Stop wasting your energy.

Heretofore you have used your powers in a more or less haphazard way, with a vast amount of waste and no efficient direction. From now on you are to exercise more intelligence in this respect and make all your energies contribute to your business progress and your personal success.

You are losing power in fruitless outward activities.

You are losing power in the thinking of useless thoughts. You cannot stop the ceaseless activity of the mind. But you can conserve its forces by directing them into channels that are worth while.

You are losing power in a turmoil of inward mental strains and inharmonies. Catch yourself at some moment when you are forging ahead in a crowded day's work. You will then see what an inner whirlwind of excitement is in progress, what stresses and strains are at work, what contrary impulses, what frictions and obstacles are being overcome.

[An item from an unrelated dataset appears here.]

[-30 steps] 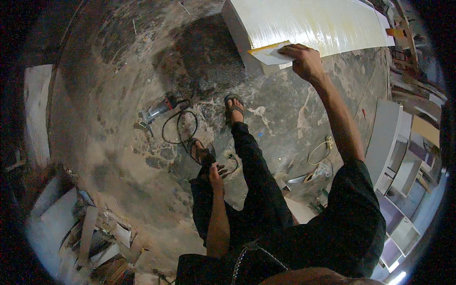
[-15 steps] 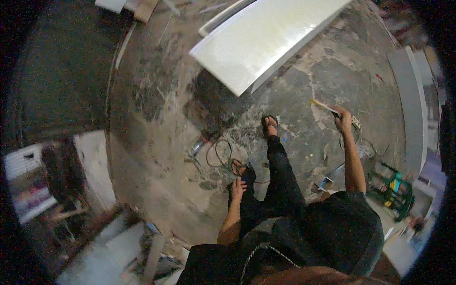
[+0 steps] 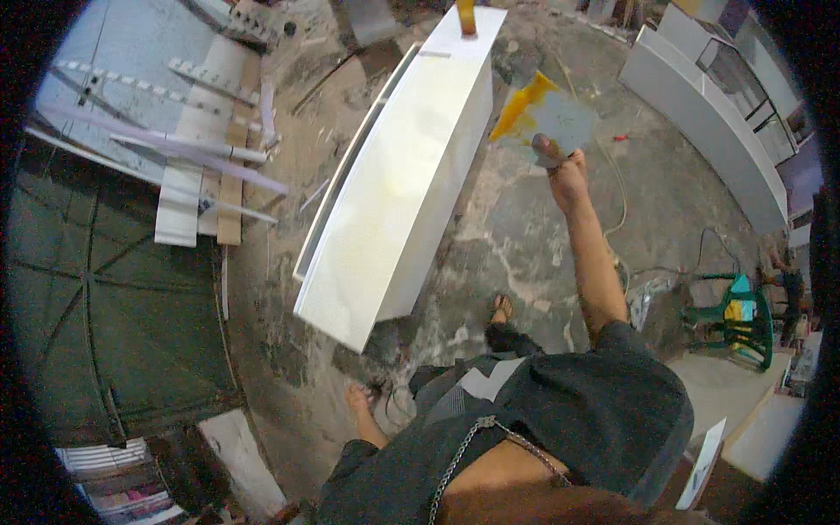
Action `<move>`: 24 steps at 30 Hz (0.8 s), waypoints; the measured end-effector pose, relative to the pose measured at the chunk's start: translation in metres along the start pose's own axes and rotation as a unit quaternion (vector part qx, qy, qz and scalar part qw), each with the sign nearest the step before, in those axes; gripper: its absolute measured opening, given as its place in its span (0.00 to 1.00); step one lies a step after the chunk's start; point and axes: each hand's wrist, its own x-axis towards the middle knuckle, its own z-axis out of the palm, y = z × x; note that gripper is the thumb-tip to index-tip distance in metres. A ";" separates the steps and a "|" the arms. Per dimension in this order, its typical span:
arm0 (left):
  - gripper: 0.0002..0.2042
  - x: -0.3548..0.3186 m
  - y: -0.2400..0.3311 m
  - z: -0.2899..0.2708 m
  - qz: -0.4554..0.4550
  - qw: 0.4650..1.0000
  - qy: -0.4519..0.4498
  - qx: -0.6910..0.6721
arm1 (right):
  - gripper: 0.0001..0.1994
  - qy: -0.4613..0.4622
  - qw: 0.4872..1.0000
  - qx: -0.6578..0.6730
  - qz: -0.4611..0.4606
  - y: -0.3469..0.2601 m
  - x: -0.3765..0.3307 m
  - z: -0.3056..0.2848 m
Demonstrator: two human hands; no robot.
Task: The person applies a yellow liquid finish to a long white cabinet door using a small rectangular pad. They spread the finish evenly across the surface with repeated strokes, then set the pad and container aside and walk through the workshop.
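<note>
My right hand (image 3: 567, 175) reaches forward and grips a thin grey sheet (image 3: 560, 122), thumb on its face. Thick yellow paste coats the sheet along its far left edge. To its left lies a long white cabinet-like box (image 3: 385, 201) on the floor, its broad smooth face up; the sheet is held apart from it. An amber-yellow object (image 3: 468, 19) stands on the box's far end, cut off by the picture's edge. Low at my side, my left hand (image 3: 358, 398) hangs near the box's near end with loose fingers and nothing visible in it.
White panels or shelving (image 3: 700, 122) stand at the right. A green plastic chair (image 3: 744, 324) holds small items. A pale hose (image 3: 623, 201) winds over the stained concrete floor. Boards (image 3: 229, 192) and strips lie at the far left, beside a dark green metal gate (image 3: 105, 306).
I have moved toward the white box, which now fills more of the middle. My right hand has reached forward, turning the sheet from edge-on to show its yellow-coated face.
</note>
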 end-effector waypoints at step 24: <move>0.26 0.169 0.699 0.736 0.253 0.924 -0.186 0.219 | 0.24 0.113 0.984 -0.138 0.014 0.047 0.638 -0.146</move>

Now, to the engineer every one of these words—friction, obstacle, strain—spells loss of efficiency, and in this Course we shall teach you how you may do away with antagonistic impulses, may bring your combined mental forces to bear upon the common enemy, and may hurl yourself into the struggles of business and practical life with a joyful and headlong impetuosity that no obstacle can withstand.

Prominent Traits of Great Achievers

Professor Walter Dill Scott, of Northwestern University, has said: "In studying the lives of contemporary business men, two facts stand out pre-eminently. The first is that their labors have brought about results that to most of us would have seemed impossible. Such men appear as giants in comparison with whom ordinary men sink to the size of pygmies. The second fact, which a study of successful business men (or any class of successful men) reveals, is that they never seem rushed for time.

"Such men have time to devote to objects in no way connected with their business. It cannot be regarded as accidental that this characteristic of mind is found so commonly among successful men during the years of their most fruitful labor. According to the American ideal, the man who is sure to succeed is the one who is continuously 'keyed up to concert pitch'—who is ever alert and is always giving attention to his business or profession."